For many people, Andrea is an inspiring example of radical acceptance.
I need to say that radical acceptance is neither if it’s rolling over, if we don’t also make a time and a space for those who shoot into crowds, those who bomb kids, those who calculate profit from death, those who fill this world with carcinogens and develop cures and figure out how much we pay for permission to use them. Those people have names and addresses and the time is fast approaching where doing the inevitable deed won’t even help us but we’re going to do it anyway because we’re past questions like “how do I live with myself after” since we saw the cliff coming and should have known it’s not about us it’s about those who come after.
But for today, for tomorrow, for the words that they found and the hope they shared, I’m going to let all my rage collapse in tears the way I did when I heard them perform, and just share the beauty.

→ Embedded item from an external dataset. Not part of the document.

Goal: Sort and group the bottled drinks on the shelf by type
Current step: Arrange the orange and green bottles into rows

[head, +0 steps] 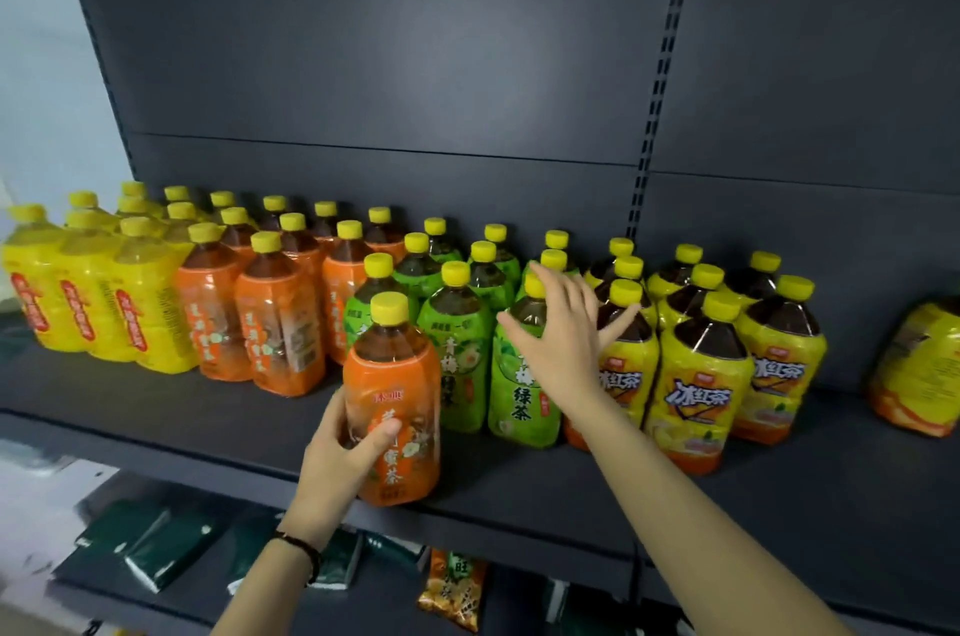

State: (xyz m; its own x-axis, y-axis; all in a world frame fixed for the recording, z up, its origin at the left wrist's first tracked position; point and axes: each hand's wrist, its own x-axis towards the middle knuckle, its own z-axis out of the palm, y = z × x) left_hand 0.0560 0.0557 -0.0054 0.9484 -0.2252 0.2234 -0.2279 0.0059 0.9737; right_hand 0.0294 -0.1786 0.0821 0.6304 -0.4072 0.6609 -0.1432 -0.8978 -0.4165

Here’s “Love Letter from the Afterlife”
and, this morning, before I knew and I think before she knew, R sent me this poem. It’s by another poet, and it’s beautiful, and I want to share it with all of you. And anyway, it’s not about one person because “to die is to be reincarnated in those we love while they are still alive”.
So we’re dust. In the meantime, my wife and I
make the bed. Holding opposite edges of the sheet,
we raise it, billowing, then pull it tight,
measuring by eye as it ...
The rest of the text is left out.